• Your goal
The whole of the data must be transcribed exactly.

....

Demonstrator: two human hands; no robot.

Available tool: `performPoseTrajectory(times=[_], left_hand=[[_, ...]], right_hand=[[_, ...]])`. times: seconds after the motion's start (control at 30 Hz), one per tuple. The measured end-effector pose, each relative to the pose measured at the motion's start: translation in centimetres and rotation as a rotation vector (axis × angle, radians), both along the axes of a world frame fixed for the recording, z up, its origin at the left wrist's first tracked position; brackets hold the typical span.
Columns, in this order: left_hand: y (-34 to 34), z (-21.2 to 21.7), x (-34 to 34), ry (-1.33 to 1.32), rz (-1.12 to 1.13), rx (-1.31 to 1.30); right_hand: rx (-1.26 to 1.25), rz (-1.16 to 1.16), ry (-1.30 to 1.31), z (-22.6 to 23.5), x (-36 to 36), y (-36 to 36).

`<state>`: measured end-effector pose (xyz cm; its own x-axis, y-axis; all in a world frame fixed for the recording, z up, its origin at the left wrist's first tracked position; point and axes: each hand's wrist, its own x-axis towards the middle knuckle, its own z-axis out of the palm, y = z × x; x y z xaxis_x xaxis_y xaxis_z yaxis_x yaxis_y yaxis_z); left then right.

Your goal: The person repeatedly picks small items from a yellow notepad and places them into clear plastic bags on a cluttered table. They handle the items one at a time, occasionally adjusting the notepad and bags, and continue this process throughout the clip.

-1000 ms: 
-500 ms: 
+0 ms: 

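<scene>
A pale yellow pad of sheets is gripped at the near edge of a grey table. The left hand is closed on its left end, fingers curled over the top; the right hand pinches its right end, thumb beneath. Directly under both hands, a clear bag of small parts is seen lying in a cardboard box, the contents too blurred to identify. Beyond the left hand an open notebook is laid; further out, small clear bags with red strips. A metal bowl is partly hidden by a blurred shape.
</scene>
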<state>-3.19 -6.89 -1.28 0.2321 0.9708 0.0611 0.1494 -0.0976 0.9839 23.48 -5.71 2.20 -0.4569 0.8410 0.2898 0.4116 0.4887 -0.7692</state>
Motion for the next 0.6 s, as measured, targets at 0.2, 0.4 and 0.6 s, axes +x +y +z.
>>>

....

• Solution for this task
Demonstrator: two human hands; no robot.

Available tool: `performPoseTrajectory(times=[_], left_hand=[[_, ...]], right_hand=[[_, ...]])`. times: seconds after the motion's start (control at 30 Hz), one per tuple. The measured end-effector pose, each relative to the pose measured at the motion's start: translation in centimetres and rotation as a rotation vector (axis × angle, radians), both along the axes of a world frame fixed for the recording, z up, its origin at the left wrist's first tracked position; brackets hold the typical span.
Columns, in this order: left_hand: y (-34 to 34), z (-21.2 to 21.7), x (-34 to 34), ry (-1.33 to 1.32), rz (-1.12 to 1.13), rx (-1.31 to 1.30); right_hand: rx (-1.26 to 1.25), rz (-1.16 to 1.16), ry (-1.30 to 1.31), z (-22.6 to 23.5), x (-36 to 36), y (-36 to 36).

`<state>`: measured end-effector pose (xyz cm; its own x-axis, y-axis; all in a world frame fixed for the recording, z up, its origin at the left wrist's first tracked position; point and axes: each hand's wrist, its own x-axis towards the middle knuckle, its own z-axis out of the palm, y = z × x; x y z xaxis_x xaxis_y xaxis_z yaxis_x yaxis_y yaxis_z); left then right.

Your goal: The person repeatedly picks small items from a yellow notepad and places them into clear plastic bags on a cluttered table. They handle the items one at a time, occasionally adjusting the notepad and bags, and continue this process throughout the clip.

-1000 ms: 
-500 ms: 
+0 ms: 

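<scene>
A pale yellow pad of sheets is gripped at the near edge of a grey table. The left hand is closed on its left end, fingers curled over the top; the right hand pinches its right end, thumb beneath. Directly under both hands, a clear bag of small parts is seen lying in a cardboard box, the contents too blurred to identify. Beyond the left hand an open notebook is laid; further out, small clear bags with red strips. A metal bowl is partly hidden by a blurred shape.
</scene>
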<state>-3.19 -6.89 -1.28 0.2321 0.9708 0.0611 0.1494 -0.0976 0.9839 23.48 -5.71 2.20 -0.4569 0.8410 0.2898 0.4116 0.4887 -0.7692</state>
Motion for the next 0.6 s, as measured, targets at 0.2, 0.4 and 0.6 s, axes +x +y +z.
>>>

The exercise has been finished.